- Exercise prompt -
A verbatim transcript of the data below is required, images omitted.

- Exercise input -
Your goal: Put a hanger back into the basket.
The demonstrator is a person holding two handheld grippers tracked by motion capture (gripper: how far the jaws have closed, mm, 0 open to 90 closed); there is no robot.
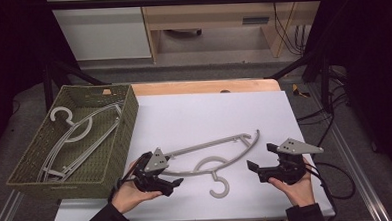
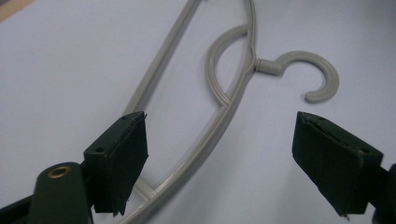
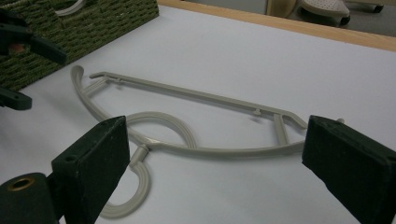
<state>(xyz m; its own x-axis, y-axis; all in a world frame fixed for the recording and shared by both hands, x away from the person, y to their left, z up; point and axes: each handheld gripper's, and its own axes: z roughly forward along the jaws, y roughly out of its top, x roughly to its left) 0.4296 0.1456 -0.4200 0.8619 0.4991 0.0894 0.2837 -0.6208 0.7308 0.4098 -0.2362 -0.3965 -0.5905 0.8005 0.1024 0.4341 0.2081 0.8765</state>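
Observation:
A grey plastic hanger (image 1: 211, 155) lies flat on the white table top (image 1: 209, 110), hook toward the near edge. My left gripper (image 1: 173, 180) is open at the hanger's left end; in the left gripper view its jaws straddle the hanger (image 2: 161, 60) near that corner without touching it. My right gripper (image 1: 260, 156) is open just right of the hanger's other end. In the right gripper view the hanger (image 3: 187, 93) lies ahead, between the spread jaws of the right gripper (image 3: 217, 128). The left gripper (image 3: 28, 74) shows at the far left there.
A green woven basket (image 1: 127, 123) sits at the table's left with several grey hangers (image 1: 75, 131) inside; its wall (image 3: 107, 18) is close behind the left gripper. A wooden table edge (image 1: 203, 86) runs along the back. Cables (image 1: 337, 184) trail at the right.

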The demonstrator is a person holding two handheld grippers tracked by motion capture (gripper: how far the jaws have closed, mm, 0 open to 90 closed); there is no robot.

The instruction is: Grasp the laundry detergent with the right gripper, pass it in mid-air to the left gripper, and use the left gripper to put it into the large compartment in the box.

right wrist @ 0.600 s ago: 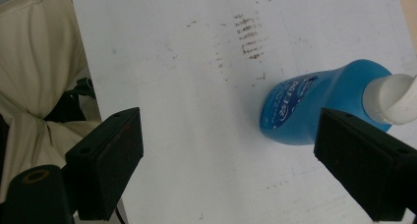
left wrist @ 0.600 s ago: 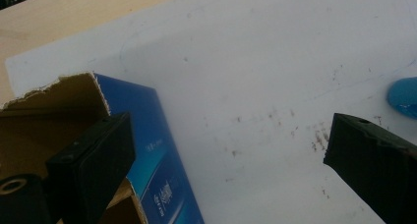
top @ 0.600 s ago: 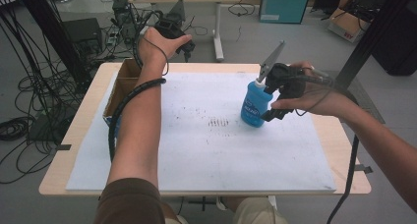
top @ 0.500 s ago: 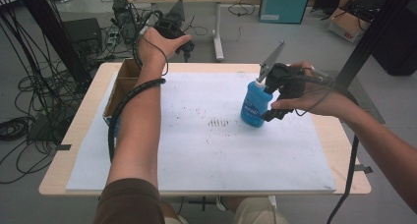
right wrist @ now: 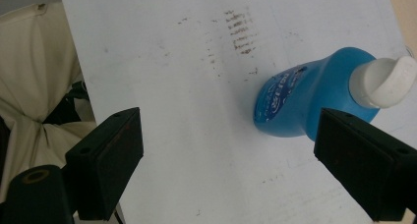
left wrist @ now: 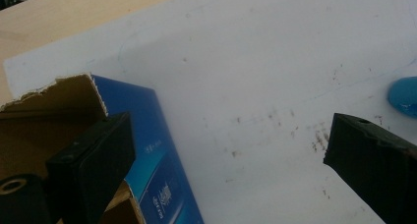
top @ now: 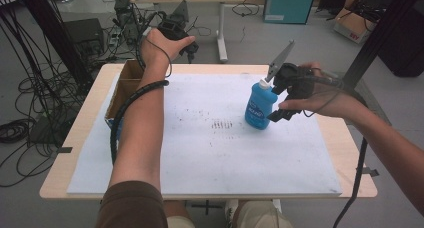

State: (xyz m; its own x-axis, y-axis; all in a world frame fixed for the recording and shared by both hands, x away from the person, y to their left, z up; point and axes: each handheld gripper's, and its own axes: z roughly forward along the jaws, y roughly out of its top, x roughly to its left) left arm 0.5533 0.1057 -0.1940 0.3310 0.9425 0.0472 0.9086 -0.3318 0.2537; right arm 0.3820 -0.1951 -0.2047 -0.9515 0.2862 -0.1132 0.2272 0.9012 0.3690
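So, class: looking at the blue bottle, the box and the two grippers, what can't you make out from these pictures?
- Blue bottle label: too small in the high view, blurred in the right gripper view.
- Bottle's right side: hidden by the right gripper in the high view.
- Cardboard box contents: hidden by the forearm in the high view, cut off by the edge in the left gripper view.

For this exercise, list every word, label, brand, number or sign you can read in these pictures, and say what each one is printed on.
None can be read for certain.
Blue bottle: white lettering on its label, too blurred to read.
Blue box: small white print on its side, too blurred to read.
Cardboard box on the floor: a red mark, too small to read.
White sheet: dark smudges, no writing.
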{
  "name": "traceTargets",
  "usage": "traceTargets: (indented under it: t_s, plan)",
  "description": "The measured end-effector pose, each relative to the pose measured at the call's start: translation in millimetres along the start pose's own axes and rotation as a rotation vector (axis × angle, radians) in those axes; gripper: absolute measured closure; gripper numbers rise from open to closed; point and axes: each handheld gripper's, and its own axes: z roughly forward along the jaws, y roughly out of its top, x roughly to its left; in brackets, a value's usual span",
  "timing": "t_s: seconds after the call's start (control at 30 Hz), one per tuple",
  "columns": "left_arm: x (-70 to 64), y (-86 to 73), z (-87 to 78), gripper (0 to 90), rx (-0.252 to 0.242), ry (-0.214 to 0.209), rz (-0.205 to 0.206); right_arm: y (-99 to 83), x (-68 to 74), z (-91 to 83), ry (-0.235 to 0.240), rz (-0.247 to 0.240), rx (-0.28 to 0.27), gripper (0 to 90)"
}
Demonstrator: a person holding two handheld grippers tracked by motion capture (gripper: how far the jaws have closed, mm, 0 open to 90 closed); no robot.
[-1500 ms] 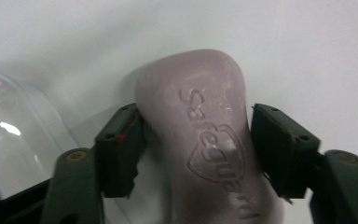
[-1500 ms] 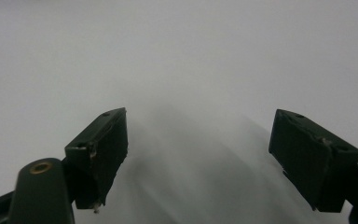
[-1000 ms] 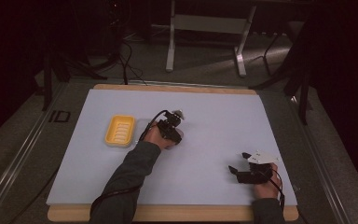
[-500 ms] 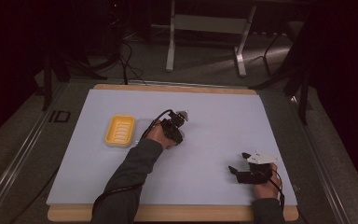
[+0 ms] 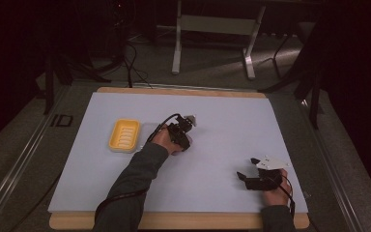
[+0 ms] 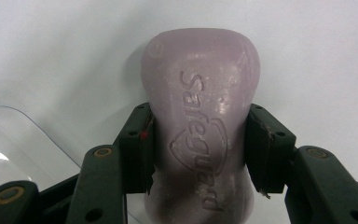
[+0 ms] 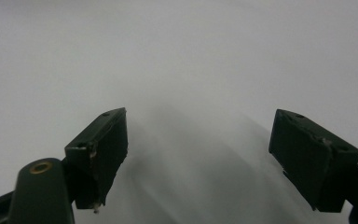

- Answer -
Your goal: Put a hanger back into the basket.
The demonstrator is a person holding two handheld grippers tracked by motion capture (gripper: how far the jaws have closed, mm, 0 open to 90 closed); there is no robot.
<state>(xyz m; its own x-axis, y-axis; all in a world frame fixed for the recording and shared by both hands, x away from the person, y to their left, z up; point and axes: each handheld gripper's, and its own axes: z roughly forward along the jaws, y roughly out of its top, x roughly to its left) 0.4296 0.1456 -0.4200 0.8619 0.4991 0.0894 0.2837 -0.6208 0.7308 0.4098 -0.2362 -0.3965 -0.5905 0.8005 0.1024 0.4341 0.2081 0.8765</state>
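Observation:
A grey plastic hanger (image 1: 211, 155) lies flat on the white table top (image 1: 209, 110), hook toward the near edge. My left gripper (image 1: 173, 180) is open at the hanger's left end; in the left gripper view its jaws straddle the hanger (image 2: 161, 60) near that corner without touching it. My right gripper (image 1: 260, 156) is open just right of the hanger's other end. In the right gripper view the hanger (image 3: 187, 93) lies ahead, between the spread jaws of the right gripper (image 3: 217, 128). The left gripper (image 3: 28, 74) shows at the far left there.
A green woven basket (image 1: 127, 123) sits at the table's left with several grey hangers (image 1: 75, 131) inside; its wall (image 3: 107, 18) is close behind the left gripper. A wooden table edge (image 1: 203, 86) runs along the back. Cables (image 1: 337, 184) trail at the right.
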
The demonstrator is a person holding two handheld grippers tracked by motion capture (gripper: how far the jaws have closed, mm, 0 open to 90 closed); there is no robot.

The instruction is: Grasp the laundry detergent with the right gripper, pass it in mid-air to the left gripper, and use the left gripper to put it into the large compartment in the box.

right wrist @ 0.600 s ago: 
left wrist @ 0.600 s ago: 
top @ 0.600 s ago: 
top @ 0.500 s ago: 
right wrist @ now: 
left wrist @ now: 
top @ now: 

State: (xyz m; its own x-axis, y-axis; all in a world frame fixed for the recording and shared by both hands, x away from the person, y to their left, z up; point and axes: each handheld gripper's, and its own axes: z roughly forward along the jaws, y roughly out of its top, x roughly to its left) left arm 0.5533 0.1057 -0.1940 0.3310 0.9425 0.0472 0.9086 -0.3318 0.2537; right arm 0.3820 -0.1951 -0.2047 -0.9515 0.2862 -0.1132 0.2272 0.9012 0.3690
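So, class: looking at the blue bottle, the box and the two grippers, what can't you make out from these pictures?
- Blue bottle label: too small in the high view, blurred in the right gripper view.
- Bottle's right side: hidden by the right gripper in the high view.
- Cardboard box contents: hidden by the forearm in the high view, cut off by the edge in the left gripper view.

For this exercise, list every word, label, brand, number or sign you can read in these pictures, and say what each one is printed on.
None can be read for certain.
Blue bottle: white lettering on its label, too blurred to read.
Blue box: small white print on its side, too blurred to read.
Cardboard box on the floor: a red mark, too small to read.
White sheet: dark smudges, no writing.
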{
  "name": "traceTargets",
  "usage": "traceTargets: (indented under it: t_s, plan)",
  "description": "The measured end-effector pose, each relative to the pose measured at the call's start: translation in millimetres along the start pose's own axes and rotation as a rotation vector (axis × angle, radians) in those axes; gripper: absolute measured closure; gripper numbers rise from open to closed; point and axes: each handheld gripper's, and its own axes: z roughly forward along the jaws, y roughly out of its top, x roughly to its left; in brackets, a value's usual span",
  "timing": "t_s: seconds after the call's start (control at 30 Hz), one per tuple",
  "columns": "left_arm: x (-70 to 64), y (-86 to 73), z (-87 to 78), gripper (0 to 90), rx (-0.252 to 0.242), ry (-0.214 to 0.209), rz (-0.205 to 0.206); right_arm: y (-99 to 83), x (-68 to 74), z (-91 to 83), ry (-0.235 to 0.240), rz (-0.247 to 0.240), rx (-0.28 to 0.27), gripper (0 to 90)"
}
Demonstrator: a person holding two handheld grippers tracked by motion capture (gripper: how far the jaws have closed, mm, 0 open to 90 closed); no robot.
[-1500 ms] 
[-1500 ms] 
[-1000 ms] 
[-500 ms] 
[+0 ms] 
[+0 ms] 
[+0 ms] 

This answer is complete as it stands.